• _Task brief_: Using the data that follows, report how many lines include "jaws"; output no other text.

• _Data excerpt_:

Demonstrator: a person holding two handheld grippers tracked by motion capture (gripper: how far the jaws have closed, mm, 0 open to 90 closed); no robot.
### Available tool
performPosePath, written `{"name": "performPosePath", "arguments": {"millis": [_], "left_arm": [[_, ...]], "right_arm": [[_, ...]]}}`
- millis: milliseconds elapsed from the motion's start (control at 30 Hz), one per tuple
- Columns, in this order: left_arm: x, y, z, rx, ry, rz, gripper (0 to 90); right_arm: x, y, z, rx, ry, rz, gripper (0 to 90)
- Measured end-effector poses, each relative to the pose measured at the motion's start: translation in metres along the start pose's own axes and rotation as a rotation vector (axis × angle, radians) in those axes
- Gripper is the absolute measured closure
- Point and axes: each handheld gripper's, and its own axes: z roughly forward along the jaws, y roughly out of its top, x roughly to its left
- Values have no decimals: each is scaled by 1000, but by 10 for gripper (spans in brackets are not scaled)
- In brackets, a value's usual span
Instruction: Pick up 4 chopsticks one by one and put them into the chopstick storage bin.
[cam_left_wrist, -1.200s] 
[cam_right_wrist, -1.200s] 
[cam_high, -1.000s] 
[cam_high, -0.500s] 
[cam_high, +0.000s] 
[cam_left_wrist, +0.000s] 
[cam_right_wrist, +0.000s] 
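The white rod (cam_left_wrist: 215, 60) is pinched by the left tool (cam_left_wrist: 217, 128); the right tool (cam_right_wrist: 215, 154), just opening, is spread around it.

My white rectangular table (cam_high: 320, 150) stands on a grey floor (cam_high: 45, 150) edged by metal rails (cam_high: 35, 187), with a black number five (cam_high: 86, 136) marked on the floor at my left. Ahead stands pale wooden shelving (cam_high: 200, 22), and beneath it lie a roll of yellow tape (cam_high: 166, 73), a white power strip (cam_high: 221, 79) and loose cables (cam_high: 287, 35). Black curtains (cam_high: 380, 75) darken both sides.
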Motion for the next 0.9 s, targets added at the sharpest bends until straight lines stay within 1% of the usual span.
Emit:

• _Result for this task_: 2